Transcribe the data verbatim and drop its images.

-------------------------

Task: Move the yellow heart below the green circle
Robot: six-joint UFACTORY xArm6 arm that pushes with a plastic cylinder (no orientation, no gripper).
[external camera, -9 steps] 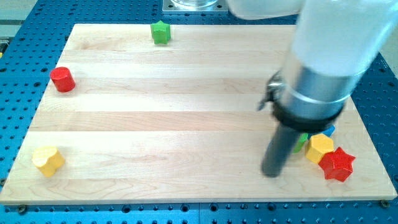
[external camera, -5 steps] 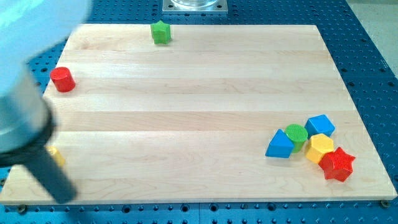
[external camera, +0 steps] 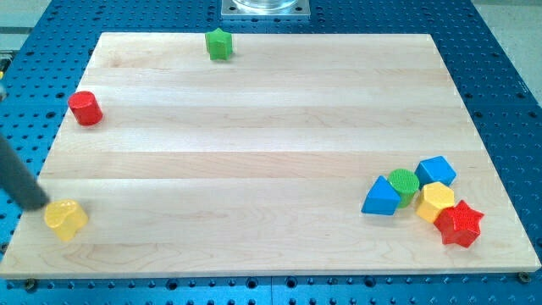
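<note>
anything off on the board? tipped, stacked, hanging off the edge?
Nothing stands out. All blocks lie flat on the board: yellow heart at the view's lower left with my tip just to its left, green circle in the cluster at lower right, none overhanging.

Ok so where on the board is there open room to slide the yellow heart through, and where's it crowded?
The wide middle is bare, between the yellow heart and red cylinder at the view's left and the cluster at the right. It is crowded there: blue triangle, green circle, blue block, yellow hexagon, red star. My tip sits by the heart.
</note>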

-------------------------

** Expected answer **
Task: Move the yellow heart below the green circle
Robot: six-joint UFACTORY xArm6 arm that pushes with a plastic cylinder (no orientation, no gripper).
[external camera, -9 steps] 
[external camera, -5 steps] 
[external camera, +0 steps] 
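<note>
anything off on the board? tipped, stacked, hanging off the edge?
Nothing stands out. All blocks lie flat on the board: yellow heart at the view's lower left with my tip just to its left, green circle in the cluster at lower right, none overhanging.

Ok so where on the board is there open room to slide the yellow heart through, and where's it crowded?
The wide middle is bare, between the yellow heart and red cylinder at the view's left and the cluster at the right. It is crowded there: blue triangle, green circle, blue block, yellow hexagon, red star. My tip sits by the heart.
</note>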

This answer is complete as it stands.